Task objective ▸ Look at each line of the records and count those with "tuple" in them. Please answer with the count alone.

Saved entries:
::::::

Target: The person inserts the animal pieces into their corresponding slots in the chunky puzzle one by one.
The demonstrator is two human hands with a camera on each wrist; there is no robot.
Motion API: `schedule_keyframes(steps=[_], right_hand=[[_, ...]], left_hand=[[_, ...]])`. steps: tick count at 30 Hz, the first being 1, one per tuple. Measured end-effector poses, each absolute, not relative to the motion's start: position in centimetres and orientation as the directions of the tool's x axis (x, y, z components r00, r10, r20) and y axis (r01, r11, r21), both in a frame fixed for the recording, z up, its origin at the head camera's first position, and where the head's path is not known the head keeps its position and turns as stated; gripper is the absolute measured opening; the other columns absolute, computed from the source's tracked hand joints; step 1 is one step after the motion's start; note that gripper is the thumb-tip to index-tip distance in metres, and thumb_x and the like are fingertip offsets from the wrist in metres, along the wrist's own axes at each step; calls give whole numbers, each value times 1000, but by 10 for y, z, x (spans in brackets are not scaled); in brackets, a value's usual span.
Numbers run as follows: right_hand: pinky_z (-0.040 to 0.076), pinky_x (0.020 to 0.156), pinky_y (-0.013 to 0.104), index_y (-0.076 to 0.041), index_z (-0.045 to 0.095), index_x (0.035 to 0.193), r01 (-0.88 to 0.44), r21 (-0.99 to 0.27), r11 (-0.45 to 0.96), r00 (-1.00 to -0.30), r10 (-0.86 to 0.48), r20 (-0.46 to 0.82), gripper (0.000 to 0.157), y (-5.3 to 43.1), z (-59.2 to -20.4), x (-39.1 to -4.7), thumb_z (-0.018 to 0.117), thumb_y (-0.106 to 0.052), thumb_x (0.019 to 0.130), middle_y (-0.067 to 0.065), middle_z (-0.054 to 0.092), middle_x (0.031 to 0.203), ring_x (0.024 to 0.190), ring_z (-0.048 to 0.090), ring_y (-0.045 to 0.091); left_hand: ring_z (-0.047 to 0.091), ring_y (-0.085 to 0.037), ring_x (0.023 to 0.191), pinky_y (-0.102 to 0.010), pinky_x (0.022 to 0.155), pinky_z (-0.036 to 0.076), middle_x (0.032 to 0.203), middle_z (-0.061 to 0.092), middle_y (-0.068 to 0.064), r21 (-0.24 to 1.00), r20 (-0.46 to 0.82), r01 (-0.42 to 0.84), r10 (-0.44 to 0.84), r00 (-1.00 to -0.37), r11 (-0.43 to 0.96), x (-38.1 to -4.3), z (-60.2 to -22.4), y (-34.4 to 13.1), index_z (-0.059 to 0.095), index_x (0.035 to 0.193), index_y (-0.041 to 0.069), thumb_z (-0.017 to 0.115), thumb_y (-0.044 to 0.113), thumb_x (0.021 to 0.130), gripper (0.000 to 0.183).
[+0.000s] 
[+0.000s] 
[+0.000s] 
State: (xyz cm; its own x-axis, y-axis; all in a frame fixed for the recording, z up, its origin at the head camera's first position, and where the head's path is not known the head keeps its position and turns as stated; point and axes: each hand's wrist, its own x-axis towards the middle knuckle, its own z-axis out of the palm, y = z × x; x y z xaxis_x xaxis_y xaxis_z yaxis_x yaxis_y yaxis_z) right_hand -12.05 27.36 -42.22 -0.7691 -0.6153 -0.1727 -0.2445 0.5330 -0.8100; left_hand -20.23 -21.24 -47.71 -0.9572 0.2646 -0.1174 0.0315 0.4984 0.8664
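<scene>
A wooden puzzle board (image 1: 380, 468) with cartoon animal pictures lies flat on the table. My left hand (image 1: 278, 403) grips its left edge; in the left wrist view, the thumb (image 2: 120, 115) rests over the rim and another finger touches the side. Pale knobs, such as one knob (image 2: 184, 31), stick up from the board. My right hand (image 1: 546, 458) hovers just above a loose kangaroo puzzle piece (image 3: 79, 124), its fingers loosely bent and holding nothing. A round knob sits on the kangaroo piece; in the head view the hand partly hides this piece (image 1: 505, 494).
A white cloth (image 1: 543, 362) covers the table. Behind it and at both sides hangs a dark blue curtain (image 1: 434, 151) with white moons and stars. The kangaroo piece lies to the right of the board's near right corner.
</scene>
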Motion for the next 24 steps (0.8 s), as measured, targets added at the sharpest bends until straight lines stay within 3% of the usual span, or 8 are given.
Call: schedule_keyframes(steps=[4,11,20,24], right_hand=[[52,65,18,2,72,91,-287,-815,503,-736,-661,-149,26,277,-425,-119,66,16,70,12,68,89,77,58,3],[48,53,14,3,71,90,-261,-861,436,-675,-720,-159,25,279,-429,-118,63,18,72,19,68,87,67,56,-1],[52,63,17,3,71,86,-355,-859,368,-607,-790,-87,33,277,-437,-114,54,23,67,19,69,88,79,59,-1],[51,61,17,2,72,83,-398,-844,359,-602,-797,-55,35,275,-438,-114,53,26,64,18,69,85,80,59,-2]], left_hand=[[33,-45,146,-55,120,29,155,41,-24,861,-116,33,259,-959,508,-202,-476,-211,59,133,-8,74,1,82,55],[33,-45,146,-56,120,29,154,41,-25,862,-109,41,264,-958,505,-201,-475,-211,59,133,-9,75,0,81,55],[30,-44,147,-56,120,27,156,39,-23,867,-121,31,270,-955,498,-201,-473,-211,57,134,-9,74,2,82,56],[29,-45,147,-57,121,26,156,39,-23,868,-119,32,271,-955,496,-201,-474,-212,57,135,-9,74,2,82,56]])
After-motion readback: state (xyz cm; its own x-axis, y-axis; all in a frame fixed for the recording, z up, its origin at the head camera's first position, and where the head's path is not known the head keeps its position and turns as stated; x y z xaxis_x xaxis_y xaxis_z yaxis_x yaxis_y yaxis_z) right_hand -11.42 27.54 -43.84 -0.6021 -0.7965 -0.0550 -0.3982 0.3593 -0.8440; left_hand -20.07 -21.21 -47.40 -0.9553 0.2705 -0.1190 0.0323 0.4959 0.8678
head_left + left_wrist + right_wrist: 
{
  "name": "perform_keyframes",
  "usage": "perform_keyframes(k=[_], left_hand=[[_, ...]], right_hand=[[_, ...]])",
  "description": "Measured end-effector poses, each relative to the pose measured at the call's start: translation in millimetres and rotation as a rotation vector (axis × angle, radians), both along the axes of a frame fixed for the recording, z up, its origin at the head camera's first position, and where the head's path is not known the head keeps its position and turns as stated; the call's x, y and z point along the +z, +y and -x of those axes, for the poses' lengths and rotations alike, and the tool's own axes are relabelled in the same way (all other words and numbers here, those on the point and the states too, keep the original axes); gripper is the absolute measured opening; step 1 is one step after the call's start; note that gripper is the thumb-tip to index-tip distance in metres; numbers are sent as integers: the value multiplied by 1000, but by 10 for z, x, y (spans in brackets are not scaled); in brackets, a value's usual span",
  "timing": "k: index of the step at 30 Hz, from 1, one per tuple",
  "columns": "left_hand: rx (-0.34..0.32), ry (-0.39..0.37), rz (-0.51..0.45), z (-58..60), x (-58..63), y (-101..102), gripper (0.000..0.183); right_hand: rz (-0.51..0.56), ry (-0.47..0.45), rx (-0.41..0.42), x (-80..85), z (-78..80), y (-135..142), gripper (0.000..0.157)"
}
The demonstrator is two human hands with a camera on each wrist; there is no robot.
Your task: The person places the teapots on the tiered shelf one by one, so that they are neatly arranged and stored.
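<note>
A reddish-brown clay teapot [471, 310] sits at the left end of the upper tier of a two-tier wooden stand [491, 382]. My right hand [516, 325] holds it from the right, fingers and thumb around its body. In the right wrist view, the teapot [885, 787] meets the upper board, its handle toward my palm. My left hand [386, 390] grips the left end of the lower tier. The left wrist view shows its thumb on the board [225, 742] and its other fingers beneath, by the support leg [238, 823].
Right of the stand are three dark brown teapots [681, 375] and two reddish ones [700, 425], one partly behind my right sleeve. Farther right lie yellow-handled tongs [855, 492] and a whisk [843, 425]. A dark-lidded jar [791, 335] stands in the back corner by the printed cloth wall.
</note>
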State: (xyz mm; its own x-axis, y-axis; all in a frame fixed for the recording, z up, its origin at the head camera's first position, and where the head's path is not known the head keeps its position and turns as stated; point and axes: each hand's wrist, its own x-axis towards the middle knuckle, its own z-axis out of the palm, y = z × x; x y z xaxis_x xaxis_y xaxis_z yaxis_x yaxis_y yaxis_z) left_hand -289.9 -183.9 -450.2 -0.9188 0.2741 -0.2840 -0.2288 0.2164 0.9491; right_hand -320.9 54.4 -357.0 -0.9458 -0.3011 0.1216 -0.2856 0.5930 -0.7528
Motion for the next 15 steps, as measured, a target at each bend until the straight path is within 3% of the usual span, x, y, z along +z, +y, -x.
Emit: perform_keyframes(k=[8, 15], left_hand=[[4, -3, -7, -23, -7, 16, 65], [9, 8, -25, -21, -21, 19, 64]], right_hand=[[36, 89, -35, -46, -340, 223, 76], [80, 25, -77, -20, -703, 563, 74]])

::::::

Answer to the problem ▸ 2